ガン×ソード/Gan Soudo/ GunXSword


The title is indicative of the exuberance of this production. ‘Hey guys – what’s awesome? Eh? Guns, yup. Swords? Yeah, they’re cool, too. I know, let’s put BOTH of them in the title – and then add in some giant robots for good measure!’ Well, sounds like a fun ride to me. And so it was, if nothing more.

Van in an antihero who looks like Spike Spiegel cosplaying as vampire hunter D. His personality is also somewhere between the two, being both taciturn and a little bit goofy while also a very skilled fighter. Yup, he uses a sword that is also a gun, something like FF8’s gunblades…except more flexible and more capable of calling down...a giant mecha from space!!! Oh yes. Called Dann. Van’s Dann. Yus, there’s very much a specific audience for this, and there’s not a whiff of irony about GunXSword.

Van is on a quest for revenge, and on his search for the man with the claw who killed his beloved on their wedding day (for reasons that were never explained) he meets young Wendy, who is searching for her brother. After a series of episodic encounters, defeating baddies or helping the needy and getting several allies on the way, he finds the claw man, defeats his henchmen and foils his plan to destroy the world.

Silly, silly pulp, as you can tell. But for a few episodes, it seems like GunXSword is going to be something more interesting. For a while, it seems like the Claw Man is genuinely benevolent, that perhaps he had a good reason for doing what he did to Van, and that our hero, being driven by nothing more than a thirst for vengeance, might actually be in the wrong. That would be a novelty – a main character who is actually morally wrong, and a bad guy who is in fact right. In fact, this is not the case, and we soon see that while the baddie is a surprisingly kind, gentle man, he’s also a nutcase who not only kills easily (and, by his reaction, accidentally), but wants to return the world to nothingness, or destroy the concept of space and time, or enter the consciousness of every living person, or SOMETHING. It seemed to change every episode – indeed, it would have been hilarious parody, if it were parody.
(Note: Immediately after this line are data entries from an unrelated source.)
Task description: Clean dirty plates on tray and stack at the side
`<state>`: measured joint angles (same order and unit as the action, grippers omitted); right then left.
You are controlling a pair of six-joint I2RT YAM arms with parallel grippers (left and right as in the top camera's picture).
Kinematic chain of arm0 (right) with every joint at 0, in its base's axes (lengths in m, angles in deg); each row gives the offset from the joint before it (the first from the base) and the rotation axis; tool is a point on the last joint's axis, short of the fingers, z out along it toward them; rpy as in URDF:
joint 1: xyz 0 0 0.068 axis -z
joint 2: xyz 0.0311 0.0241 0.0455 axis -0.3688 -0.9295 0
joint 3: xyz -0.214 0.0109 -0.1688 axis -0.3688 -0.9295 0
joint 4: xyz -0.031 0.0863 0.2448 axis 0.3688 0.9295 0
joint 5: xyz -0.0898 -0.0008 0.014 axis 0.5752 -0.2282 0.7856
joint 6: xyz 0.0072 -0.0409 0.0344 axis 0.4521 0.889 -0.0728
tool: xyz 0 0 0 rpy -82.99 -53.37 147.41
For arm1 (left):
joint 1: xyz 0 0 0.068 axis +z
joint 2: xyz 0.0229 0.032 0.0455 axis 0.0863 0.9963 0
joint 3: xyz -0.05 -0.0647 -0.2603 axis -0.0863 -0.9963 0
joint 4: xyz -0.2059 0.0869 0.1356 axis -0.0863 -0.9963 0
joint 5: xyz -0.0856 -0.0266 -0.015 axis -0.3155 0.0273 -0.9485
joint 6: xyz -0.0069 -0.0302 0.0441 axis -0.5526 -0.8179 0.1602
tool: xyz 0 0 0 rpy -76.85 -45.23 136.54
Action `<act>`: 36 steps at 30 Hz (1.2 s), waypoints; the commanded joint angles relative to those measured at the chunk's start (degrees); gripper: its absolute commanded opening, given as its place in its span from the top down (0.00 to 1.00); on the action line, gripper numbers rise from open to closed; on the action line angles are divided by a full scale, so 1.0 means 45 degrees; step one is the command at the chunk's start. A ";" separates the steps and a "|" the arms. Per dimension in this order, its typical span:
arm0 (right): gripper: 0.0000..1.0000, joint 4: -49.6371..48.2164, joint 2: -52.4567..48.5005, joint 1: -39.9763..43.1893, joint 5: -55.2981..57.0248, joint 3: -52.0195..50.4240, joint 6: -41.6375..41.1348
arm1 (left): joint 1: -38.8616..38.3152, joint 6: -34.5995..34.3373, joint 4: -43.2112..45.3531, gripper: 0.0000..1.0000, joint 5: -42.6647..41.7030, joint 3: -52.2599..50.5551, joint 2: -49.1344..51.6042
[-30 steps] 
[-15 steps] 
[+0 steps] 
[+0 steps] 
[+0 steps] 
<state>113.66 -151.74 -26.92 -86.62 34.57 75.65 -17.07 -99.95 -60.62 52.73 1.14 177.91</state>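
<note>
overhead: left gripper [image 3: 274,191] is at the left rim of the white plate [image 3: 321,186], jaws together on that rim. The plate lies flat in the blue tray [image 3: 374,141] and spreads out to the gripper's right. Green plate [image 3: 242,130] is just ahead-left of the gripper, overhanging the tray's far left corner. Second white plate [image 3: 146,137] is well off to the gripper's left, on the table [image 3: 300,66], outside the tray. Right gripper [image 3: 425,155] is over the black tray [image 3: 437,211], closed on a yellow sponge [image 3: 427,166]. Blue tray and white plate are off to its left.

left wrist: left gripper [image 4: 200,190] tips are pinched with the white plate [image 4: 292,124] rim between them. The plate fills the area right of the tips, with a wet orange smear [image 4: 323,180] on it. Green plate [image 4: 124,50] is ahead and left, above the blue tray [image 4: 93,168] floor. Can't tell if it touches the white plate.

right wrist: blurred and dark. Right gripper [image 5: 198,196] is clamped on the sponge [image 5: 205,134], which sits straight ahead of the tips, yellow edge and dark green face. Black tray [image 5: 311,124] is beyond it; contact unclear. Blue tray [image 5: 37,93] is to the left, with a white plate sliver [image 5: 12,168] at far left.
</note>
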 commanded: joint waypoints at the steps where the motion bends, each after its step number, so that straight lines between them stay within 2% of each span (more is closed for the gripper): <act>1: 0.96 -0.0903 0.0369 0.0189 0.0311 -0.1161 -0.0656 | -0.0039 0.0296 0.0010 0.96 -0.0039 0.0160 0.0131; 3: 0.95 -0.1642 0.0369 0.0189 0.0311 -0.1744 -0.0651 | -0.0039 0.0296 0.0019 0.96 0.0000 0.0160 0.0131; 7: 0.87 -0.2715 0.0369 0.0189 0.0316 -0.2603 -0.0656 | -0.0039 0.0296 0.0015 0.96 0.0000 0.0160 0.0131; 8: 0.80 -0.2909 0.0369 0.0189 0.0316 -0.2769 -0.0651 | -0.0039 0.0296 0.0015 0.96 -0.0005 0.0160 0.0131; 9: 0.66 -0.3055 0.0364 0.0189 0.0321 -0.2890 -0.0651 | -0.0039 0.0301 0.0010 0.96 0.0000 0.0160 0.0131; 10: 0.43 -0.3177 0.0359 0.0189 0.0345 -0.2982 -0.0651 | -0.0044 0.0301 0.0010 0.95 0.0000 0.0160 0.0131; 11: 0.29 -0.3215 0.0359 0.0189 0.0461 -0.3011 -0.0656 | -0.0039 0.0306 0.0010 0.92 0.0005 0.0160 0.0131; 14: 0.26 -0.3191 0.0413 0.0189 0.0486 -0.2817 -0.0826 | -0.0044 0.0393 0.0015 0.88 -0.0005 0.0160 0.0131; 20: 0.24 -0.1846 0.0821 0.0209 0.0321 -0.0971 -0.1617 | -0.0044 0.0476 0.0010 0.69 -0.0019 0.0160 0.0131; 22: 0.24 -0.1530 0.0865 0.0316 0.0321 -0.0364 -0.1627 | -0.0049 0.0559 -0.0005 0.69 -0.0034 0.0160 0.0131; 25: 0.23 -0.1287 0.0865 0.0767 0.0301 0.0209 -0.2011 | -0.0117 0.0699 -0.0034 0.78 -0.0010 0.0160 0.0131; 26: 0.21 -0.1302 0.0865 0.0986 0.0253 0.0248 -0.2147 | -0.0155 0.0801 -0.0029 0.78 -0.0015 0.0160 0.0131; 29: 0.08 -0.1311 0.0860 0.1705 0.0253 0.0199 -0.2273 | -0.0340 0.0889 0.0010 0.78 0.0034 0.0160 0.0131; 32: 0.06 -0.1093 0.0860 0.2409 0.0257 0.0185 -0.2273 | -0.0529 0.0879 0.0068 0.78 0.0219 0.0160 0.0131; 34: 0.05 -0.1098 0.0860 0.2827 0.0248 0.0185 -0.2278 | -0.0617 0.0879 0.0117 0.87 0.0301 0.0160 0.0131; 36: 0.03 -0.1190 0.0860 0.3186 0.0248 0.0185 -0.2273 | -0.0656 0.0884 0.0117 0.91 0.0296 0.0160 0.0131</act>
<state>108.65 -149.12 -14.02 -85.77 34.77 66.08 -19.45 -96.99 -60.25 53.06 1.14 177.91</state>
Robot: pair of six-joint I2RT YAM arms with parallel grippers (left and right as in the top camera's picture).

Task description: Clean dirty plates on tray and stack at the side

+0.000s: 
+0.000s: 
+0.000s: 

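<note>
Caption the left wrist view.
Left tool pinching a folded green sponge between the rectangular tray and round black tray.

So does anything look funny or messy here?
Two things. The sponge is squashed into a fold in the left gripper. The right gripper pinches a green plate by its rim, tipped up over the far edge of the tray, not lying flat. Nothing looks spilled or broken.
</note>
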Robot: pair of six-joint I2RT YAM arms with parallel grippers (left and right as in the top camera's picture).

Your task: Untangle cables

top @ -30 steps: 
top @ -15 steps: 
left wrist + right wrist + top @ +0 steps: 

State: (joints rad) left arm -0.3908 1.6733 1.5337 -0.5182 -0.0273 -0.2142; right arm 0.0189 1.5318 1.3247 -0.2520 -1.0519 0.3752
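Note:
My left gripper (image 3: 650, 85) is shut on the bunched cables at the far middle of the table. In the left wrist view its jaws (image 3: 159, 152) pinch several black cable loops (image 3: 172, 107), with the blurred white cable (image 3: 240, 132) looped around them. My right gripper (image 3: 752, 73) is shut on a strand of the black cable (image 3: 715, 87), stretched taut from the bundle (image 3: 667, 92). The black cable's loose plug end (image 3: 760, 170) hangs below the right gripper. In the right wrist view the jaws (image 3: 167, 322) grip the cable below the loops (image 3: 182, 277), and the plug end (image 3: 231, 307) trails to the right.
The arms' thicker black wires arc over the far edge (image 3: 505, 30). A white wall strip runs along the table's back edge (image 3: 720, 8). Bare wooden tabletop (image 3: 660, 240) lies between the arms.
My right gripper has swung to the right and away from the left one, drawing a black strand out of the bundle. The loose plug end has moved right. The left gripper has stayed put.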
But it’s done straight-faced (so much the better for me, who might use that interesting situation myself one day), and therein lies most of its appeal.

Because it doesn’t matter that GunXSword’s story is crap, or that there’s a whole episode of the most embarrassing fanservice you’re ever likely to see. It’s got great stock characters (the cute naïve girl, the hopeless boy, the genki dancing girl, the prodigious little twins, the redeemed ex-prostitute etc) as well as some ideas just silly enough to work (like the five old men in an 80s-sentai-style giant robot, past-it both in the world of the anime and in reality). Van has appealing character quirks (he has to cover every meal with as much sauce as he can, before yelling about how spicy it is). The art is nice, the music is cool and some of the transient emotional scenes are, while entirely superficial, at least ephemerally touching. Loads of fun.

It will never be anyone’s favourite anime, nor would it win over anyone who doesn’t think much of animation. But for embracing daft fanservice clichés and having some great action scenes and cute girls, I won’t hesitate to say I very much enjoyed GunXSword.